EXERCISE AIM: When you reach the line with "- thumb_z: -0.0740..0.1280" in the listing below, transcribe it and each line after it up to and including the line with "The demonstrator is", exactly and with nothing else.

DATA BELOW:
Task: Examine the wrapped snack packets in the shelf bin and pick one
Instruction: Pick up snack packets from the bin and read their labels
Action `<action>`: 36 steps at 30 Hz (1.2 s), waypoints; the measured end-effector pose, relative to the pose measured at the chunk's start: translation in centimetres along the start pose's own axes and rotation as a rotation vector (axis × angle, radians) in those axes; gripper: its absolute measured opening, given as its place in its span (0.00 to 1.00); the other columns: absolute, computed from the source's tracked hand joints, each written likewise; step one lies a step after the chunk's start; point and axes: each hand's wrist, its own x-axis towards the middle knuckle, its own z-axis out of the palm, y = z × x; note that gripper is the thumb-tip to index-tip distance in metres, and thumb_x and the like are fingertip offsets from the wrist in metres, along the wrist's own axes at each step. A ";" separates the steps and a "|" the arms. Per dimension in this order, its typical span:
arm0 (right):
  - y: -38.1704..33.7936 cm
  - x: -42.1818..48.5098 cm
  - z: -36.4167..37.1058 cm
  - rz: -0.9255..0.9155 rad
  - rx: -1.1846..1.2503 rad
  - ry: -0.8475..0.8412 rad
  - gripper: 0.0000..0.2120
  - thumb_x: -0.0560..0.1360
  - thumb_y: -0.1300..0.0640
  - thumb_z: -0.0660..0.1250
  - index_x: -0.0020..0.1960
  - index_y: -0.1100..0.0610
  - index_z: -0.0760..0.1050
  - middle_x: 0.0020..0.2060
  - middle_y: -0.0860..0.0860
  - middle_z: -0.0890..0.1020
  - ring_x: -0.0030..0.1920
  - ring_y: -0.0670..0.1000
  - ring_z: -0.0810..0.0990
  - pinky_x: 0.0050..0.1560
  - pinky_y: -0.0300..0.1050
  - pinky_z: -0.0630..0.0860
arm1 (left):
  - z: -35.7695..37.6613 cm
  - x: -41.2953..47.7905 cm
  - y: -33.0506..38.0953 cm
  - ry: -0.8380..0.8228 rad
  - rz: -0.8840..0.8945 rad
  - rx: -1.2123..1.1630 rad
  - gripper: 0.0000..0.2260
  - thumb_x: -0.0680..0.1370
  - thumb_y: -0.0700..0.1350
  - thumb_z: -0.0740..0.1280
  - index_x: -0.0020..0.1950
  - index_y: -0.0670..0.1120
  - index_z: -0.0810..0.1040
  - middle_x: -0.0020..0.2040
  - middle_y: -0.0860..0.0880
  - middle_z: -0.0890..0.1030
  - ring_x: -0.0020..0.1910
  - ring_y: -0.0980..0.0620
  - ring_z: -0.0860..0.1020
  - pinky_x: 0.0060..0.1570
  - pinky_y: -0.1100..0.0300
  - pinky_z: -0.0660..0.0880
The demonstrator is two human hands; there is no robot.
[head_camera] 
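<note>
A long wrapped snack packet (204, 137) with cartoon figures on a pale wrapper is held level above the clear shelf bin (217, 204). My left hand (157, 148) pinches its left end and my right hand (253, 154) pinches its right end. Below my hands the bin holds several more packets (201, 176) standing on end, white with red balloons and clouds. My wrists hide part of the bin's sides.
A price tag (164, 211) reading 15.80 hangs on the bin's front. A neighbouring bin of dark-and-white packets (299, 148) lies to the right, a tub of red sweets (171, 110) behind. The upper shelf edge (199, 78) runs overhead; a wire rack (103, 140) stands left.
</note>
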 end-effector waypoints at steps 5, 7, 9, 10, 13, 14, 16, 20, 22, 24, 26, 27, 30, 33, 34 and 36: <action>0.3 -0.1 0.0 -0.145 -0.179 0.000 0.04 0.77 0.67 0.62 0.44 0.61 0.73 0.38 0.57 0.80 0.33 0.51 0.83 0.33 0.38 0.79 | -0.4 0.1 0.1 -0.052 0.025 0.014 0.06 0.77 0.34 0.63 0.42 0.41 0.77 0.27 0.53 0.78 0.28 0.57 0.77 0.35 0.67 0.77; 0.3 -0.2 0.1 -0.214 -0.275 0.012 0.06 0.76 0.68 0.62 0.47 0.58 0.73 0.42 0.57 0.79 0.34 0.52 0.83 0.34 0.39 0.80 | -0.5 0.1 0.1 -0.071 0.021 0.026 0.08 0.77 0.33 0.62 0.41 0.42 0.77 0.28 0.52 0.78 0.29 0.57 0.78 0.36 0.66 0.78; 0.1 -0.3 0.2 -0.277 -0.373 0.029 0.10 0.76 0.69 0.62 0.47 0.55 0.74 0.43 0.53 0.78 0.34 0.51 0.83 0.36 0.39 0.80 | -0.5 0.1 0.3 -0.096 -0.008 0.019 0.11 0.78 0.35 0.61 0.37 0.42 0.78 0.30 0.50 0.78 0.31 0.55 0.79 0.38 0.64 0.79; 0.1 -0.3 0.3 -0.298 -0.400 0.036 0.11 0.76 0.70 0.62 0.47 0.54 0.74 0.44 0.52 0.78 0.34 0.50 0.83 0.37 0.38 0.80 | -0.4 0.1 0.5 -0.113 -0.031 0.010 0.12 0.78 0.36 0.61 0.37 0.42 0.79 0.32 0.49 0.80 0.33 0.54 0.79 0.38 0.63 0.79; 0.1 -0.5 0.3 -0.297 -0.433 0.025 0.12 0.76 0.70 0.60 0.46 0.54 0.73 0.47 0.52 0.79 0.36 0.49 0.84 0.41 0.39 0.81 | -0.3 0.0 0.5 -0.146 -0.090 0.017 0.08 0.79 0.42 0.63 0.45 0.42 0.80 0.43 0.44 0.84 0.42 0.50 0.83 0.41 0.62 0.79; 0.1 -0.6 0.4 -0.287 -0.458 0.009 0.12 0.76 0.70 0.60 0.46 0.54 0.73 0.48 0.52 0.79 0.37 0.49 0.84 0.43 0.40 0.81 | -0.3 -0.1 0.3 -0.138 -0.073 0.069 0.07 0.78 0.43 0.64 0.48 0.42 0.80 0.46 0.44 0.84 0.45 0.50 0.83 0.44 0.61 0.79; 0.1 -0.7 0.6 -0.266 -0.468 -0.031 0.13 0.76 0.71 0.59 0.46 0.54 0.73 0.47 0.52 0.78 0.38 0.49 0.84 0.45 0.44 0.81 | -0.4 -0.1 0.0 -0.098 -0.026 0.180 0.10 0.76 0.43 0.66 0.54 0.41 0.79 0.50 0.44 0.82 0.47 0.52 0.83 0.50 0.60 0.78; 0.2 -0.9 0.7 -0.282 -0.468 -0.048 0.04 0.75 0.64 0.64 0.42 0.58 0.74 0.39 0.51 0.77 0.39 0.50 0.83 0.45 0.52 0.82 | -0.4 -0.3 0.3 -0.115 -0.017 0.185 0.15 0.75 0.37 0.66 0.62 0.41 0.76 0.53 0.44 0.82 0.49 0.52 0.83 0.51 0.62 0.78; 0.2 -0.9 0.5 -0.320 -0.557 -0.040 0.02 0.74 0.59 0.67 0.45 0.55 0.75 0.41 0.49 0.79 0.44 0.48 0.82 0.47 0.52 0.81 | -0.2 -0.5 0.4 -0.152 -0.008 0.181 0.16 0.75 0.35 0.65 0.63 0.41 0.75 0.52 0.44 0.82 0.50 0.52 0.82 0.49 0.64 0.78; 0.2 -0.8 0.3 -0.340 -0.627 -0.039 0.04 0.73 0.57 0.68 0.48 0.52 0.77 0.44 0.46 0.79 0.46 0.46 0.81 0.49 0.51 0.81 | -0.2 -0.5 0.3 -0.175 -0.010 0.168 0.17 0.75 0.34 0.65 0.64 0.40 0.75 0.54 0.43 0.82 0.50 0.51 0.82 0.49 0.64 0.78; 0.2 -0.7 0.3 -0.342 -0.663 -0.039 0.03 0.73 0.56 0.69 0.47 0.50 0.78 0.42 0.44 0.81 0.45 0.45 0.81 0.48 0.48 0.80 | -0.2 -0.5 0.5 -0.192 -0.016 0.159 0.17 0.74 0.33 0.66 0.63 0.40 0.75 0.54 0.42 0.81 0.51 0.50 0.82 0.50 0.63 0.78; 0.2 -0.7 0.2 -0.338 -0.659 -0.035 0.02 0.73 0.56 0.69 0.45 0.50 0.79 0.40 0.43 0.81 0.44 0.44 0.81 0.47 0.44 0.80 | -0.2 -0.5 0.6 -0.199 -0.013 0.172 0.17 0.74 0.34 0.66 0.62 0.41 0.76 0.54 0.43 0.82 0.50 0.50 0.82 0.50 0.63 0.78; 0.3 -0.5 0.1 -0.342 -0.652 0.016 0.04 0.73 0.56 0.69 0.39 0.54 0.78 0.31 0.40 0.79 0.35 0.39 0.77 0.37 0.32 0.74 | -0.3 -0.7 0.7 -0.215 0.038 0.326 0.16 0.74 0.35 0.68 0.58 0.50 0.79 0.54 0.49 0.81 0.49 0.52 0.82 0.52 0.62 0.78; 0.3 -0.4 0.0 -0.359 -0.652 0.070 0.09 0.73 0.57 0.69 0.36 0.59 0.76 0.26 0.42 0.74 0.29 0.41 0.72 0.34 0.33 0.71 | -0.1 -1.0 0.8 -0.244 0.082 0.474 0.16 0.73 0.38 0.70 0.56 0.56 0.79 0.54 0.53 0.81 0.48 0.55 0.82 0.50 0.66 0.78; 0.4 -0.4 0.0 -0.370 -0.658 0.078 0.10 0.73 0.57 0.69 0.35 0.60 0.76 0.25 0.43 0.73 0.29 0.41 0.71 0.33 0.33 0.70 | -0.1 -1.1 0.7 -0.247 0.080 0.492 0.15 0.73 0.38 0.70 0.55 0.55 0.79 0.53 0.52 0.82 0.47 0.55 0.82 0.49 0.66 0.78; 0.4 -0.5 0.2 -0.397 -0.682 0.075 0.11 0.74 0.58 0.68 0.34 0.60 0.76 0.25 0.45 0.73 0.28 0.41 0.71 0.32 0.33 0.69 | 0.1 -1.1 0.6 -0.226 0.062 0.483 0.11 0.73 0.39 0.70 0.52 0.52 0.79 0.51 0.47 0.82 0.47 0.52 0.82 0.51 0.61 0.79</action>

WRITTEN RESPONSE:
  - thumb_z: -0.0740..0.1280
  - index_x: -0.0020..0.1950
  - index_y: -0.0670..0.1120
  - index_z: -0.0810..0.1040
  - middle_x: -0.0020..0.2040
  - middle_y: -0.0860..0.0880
  - middle_z: -0.0890..0.1030
  - ring_x: -0.0020..0.1910
  - ring_y: -0.0980..0.0620
  - ring_z: -0.0860..0.1020
  - pinky_x: 0.0060..0.1570
  - pinky_y: -0.1100..0.0300
  - pinky_z: -0.0660..0.0880
The demonstrator is two human hands; there is no robot.

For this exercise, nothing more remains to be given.